Requirement:
Within the entries below, find the portion that opens with the line containing "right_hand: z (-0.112" and closes with the line containing "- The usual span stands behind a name". Retype that portion exactly and only.

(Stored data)
* * *

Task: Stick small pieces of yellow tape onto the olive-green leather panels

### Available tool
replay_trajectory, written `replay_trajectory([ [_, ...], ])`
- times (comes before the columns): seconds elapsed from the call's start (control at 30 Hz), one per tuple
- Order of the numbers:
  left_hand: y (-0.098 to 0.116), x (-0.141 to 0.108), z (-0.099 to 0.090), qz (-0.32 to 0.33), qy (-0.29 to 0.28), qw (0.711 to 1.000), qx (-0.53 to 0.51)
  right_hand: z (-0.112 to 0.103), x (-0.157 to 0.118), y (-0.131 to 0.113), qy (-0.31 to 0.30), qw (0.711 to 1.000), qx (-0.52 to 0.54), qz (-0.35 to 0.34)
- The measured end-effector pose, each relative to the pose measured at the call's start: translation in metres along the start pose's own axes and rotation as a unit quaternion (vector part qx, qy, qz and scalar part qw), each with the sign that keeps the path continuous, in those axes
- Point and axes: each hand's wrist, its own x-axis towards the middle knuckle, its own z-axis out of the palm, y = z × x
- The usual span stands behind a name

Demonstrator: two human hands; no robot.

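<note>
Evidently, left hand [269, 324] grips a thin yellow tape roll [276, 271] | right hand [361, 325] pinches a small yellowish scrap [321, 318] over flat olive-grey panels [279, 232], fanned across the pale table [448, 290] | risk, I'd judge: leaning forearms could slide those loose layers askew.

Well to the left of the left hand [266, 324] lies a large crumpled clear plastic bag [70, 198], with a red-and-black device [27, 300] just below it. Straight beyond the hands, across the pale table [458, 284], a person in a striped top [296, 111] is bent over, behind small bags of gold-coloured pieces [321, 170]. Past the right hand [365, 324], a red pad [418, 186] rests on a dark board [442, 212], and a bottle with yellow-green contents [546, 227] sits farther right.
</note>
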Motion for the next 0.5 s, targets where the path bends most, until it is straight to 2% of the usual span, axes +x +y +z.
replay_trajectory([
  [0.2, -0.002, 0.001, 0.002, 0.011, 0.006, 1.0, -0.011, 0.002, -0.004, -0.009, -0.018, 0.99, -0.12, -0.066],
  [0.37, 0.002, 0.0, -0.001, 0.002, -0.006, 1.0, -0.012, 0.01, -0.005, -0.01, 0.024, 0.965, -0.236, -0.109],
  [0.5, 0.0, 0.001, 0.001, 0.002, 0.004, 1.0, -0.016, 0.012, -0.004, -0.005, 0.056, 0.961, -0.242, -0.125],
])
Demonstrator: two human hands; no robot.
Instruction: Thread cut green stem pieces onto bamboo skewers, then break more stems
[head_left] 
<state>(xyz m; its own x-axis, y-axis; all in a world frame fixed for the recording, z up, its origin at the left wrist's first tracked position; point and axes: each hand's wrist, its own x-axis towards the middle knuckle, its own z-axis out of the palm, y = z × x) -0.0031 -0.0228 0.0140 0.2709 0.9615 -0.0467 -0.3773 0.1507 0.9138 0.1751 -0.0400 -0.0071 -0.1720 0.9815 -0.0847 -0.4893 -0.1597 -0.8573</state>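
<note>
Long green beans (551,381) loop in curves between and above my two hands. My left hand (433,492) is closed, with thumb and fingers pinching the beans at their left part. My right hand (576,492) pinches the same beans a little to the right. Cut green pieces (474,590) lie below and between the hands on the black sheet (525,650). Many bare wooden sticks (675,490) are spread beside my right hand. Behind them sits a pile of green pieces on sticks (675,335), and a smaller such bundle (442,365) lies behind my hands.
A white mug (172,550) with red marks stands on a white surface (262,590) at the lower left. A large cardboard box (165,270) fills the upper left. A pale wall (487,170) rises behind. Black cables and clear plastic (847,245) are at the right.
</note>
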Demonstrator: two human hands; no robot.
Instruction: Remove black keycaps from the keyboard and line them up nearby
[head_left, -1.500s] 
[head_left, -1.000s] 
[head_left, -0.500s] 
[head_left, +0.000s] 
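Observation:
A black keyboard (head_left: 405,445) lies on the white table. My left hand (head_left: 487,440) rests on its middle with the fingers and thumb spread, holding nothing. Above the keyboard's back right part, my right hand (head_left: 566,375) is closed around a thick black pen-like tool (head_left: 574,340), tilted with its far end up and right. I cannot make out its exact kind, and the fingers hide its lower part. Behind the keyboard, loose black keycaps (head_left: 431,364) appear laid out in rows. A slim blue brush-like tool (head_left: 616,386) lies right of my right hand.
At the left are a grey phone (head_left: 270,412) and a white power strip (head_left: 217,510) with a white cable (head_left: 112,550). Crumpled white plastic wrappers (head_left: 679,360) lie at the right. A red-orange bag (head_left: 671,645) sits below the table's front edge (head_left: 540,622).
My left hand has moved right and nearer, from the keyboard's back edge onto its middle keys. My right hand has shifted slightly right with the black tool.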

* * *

Task response:
  right_hand: z (-0.112 to 0.103), x (-0.157 to 0.118), y (-0.131 to 0.113), qy (-0.31 to 0.30), qw (0.711 to 1.000), qx (-0.52 to 0.54), qz (-0.35 to 0.34)
- The measured end-effector pose, each relative to the pose measured at the call's start: translation in metres along the start pose's own axes and rotation as a unit quaternion (vector part qx, qy, qz and scalar part qw), each with the sign that keeps the path continuous, in those axes
- Point and axes: each hand's wrist, its own x-axis towards the middle knuckle, its own z-axis out of the palm, y = z × x
- The usual span stands behind a name

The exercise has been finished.